望月由紀「言葉の暴力と主体性——ジュディス・バトラーにおける主体化論」

 「天職=calling」とは、何かの呼びかけに応えて使命を負うことなのだという。呼びかけに応えることを、呼び声を受け取ることと解釈すれば、これは贈与や交換と通ずる意味を帯びてくる。

 呼びかけといえば、アルチュセールの「呼びかけ」とはどう関係するだろうか。主体化権力として語れば、主体化はネガティブな意味合いを帯びてしまうが、「天職」としてなら必ずしもネガティブなものではない。だとすれば、問われるべきは呼びかけの意図であり、呼びかける側の主体性の宿るところが支配の権力であるから問題なのだろう。

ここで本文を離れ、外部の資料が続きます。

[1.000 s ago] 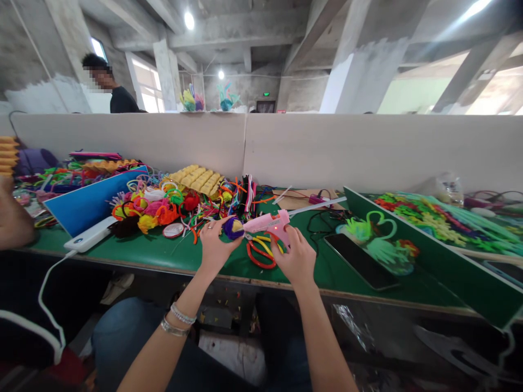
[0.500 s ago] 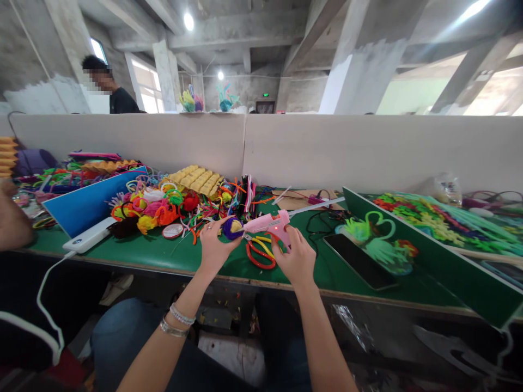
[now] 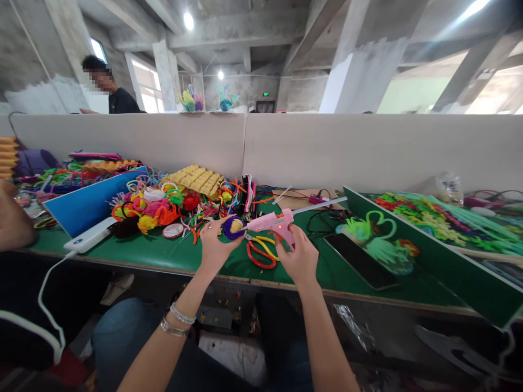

 そのようなことを考えながら、アルチュセールの「呼びかけ」の意味を確認しておこうと検索していて出てきた論文だった。バトラーの話とからめて主体の形成過程が論じられており、とても示唆的だった。アルチュセールの「呼びかけ」はやはり権力論に絞り込まれた用法であるものの、他者との関係で主体が形成される側面を分析していく分析枠組みには可能性が感じられた。これを二者関係ではなく、状況の分析まで含めてやれば社会学的な応用が見込めるかなり有効なアイデアだろう。